The NWO deliberately executed massive population movements, with care to create complex ethnic mixtures wherever possible, to make nativists' fears come true and make them a minority in their own countries. They also tried to cross-mix southern countries and to move people from better-off northern countries into the south as well (typically as a punishment for rebellion) to avoid ethnically homogeneous territories existing anywhere, but the effect was larger in some places than others, and the effect was overwhelmingly felt in the north. This was for practical reasons, because northern territory was generally better able to feed people than southern, and the world's crippled institutions and infrastructure did not at the time lend themselves well to efficiently moving goods, so people needed to be close to where food was produced.

In so doing, the NWO created a fertile ground for Common. Even before many people spoke the language, the authorities put up signs in Common everywhere and increasingly delivered government services in Common. Public education, such as it existed, was more and more in Common. Private classes sprang up everywhere. The highly deracinated population, generally resentful of Americans and English due to America's role in the Global Collapse, tended to favour Common as a lingua franca over English. The global elite assiduously learnt and used the language as an attempt to maintain their global unity amongst themselves, and heavily promoted free movement and intermarriage amongst the elites of different states to forestall nativist sentiments among the Globalist elites themselves. These elites were the wealthy and powerful, and the high status accorded to their language caused many people to want to imitate it as a way to get ahead.
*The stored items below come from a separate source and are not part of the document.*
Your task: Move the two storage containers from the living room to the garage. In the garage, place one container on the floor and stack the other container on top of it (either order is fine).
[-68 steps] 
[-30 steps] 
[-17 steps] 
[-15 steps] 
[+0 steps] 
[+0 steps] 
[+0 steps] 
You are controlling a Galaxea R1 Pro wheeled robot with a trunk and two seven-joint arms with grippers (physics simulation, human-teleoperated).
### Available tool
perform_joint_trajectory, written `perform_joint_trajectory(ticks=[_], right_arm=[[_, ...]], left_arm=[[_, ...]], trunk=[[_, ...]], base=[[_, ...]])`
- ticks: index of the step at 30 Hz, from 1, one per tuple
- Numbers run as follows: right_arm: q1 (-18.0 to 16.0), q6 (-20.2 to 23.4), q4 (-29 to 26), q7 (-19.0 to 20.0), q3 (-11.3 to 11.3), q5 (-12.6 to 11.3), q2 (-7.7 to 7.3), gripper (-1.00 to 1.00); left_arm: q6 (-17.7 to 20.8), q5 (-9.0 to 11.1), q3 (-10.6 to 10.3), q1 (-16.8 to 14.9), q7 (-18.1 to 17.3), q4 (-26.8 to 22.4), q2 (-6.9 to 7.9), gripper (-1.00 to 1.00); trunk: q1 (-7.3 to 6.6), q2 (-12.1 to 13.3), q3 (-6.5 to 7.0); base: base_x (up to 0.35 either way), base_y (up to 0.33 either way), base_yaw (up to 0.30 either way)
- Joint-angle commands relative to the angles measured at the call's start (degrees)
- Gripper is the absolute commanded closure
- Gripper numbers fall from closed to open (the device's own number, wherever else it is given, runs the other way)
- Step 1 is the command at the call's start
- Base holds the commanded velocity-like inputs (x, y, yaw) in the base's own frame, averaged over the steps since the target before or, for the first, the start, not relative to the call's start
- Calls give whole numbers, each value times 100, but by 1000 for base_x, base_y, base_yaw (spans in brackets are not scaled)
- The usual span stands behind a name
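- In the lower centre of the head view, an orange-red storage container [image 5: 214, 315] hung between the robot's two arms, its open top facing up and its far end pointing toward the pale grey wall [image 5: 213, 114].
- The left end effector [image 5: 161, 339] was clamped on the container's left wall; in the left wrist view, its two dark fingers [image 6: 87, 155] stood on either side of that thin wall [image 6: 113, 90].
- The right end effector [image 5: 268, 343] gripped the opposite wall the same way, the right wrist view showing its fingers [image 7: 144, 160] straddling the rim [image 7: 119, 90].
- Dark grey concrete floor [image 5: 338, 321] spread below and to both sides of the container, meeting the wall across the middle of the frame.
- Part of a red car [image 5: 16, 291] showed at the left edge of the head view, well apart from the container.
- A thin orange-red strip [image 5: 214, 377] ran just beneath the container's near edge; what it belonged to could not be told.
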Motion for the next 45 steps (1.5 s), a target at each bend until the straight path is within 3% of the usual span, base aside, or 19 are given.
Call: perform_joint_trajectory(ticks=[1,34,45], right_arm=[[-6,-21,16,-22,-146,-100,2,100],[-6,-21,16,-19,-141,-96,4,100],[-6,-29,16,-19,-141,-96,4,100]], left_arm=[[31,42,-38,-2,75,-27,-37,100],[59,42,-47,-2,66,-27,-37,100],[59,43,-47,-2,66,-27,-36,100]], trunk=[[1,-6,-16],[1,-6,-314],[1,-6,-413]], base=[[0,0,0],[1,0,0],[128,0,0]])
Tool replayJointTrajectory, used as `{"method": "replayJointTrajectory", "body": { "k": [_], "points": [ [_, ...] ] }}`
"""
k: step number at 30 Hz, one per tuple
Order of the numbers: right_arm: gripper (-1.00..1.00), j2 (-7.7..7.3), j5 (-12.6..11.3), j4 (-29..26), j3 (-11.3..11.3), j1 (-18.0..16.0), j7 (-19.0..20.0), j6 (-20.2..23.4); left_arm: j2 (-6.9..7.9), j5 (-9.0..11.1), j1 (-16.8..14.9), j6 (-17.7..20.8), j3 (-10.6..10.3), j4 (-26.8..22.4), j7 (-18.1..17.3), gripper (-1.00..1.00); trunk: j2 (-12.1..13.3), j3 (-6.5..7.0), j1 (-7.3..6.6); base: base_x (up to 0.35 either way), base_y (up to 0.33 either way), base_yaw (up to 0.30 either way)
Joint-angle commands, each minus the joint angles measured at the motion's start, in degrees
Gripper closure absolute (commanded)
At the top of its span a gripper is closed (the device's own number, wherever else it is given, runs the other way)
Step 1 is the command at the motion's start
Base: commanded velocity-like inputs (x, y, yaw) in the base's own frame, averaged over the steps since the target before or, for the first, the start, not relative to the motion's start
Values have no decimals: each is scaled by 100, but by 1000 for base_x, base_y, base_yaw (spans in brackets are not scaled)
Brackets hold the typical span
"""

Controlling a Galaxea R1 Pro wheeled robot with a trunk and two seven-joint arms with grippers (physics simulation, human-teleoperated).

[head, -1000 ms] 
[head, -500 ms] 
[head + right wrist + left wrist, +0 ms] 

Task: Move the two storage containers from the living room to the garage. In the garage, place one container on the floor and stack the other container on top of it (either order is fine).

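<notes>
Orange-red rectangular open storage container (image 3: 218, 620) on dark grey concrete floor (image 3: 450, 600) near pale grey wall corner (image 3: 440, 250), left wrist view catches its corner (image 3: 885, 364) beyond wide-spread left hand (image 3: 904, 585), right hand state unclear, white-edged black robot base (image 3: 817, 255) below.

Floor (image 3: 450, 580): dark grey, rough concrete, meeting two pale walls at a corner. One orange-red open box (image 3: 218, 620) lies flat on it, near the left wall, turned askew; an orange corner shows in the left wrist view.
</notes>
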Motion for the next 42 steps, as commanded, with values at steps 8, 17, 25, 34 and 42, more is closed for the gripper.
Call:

Essentially, the NWO was desperate to wipe away old allegiances and strengthen new ones in order to lessen its insecurity. Once Common got in, it quickly came to be seen as a means to that end, and even the more sceptical Globalist leaders became attached to it.

The other options were multilingualism, which Globalist leaders fretted was just another force of rivalry and disunity, English, which had a lot of bad feelings against it outside North America and which was a worrying rallying point for the North American opposition, and Esperanto. Esperanto is another constructed language dating back to the 19th century, which, unlike Common, was actually designed for international communication with the intention of being easy to learn. There was a significant community of Esperantists in the Globalist movement who rallied to the movement's stated ideals of global unity and peace, and saw the movement as an opportunity to promote their language as well. They had been trying to promote people to switch from Common to Esperanto throughout the revolutionary period, but Common speakers didn't like Esperanto because Esperanto was relatively transparent to understand, and that was the opposite of what the Common speakers were going for, so it didn't gain much ground.

Esperanto had a window of opportunity during the early consolidation phase of the NWO, because ease of learning started to become a selling point. However, the Esperantists in the Globalist movement tended towards the movement's anti-capitalist wing, for reasons that are not completely clear. During the early internecine purges after the establishment of the NWO, where the anti-capitalist wing was expunged, thousands of Esperantists were killed, and with them the best chance to make a pitch for Esperanto instead of Common as the global lingua franca. Common became increasingly mythologized in the NWO, and never faced a serious challenge again.

The New World Order has several things they tout as accomplishments:

  1. They solved the energy problem. The Cascadians, already the world leaders in computer technology, became very advanced in biotechnology, and used this ability to perfect and mass produce the photofermentors they acquired when na Epekwit acceded to the NWO. This is the technology that uses surplus renewable energy from wind and solar to generate biofuel that is used in turn to make liquid fuels for military equipment and flight, and hydrocarbon feedstock for chemical synthesis. Combined with hydrogen fuel cell technology for electrical load balancing, and the development of a decentralized and computerised electrical grid, NWO territories slowly became consistently electrified again, and this is one of the NWO's central claims to legitimacy.
  2. As a corollary to that, they stopped the growth of carbon dioxide levels in the atmosphere almost completely, and while global warming is expected to top out at over 3 degrees Celsius over the 20th century average, humanity is no longer driving up carbon dioxide levels and making the problem worse. This is a second claim to legitimacy for the NWO and a major source of their justification to attack or embargo noncompliant states like Britian - they call us ecological criminals because we synthesise liquid hydrocarbons from our remaining coal reserves (but they do not share the technologies that would eliminate this necessity).
  3. In the modern NWO, there are a lot of poor and hungry people, but at long last, hardly anyone is starving anymore, and most people have access to adequate quantities of relatively safe drinking water, especially in the cities. This is a third pillar of the NWO's legitimacy.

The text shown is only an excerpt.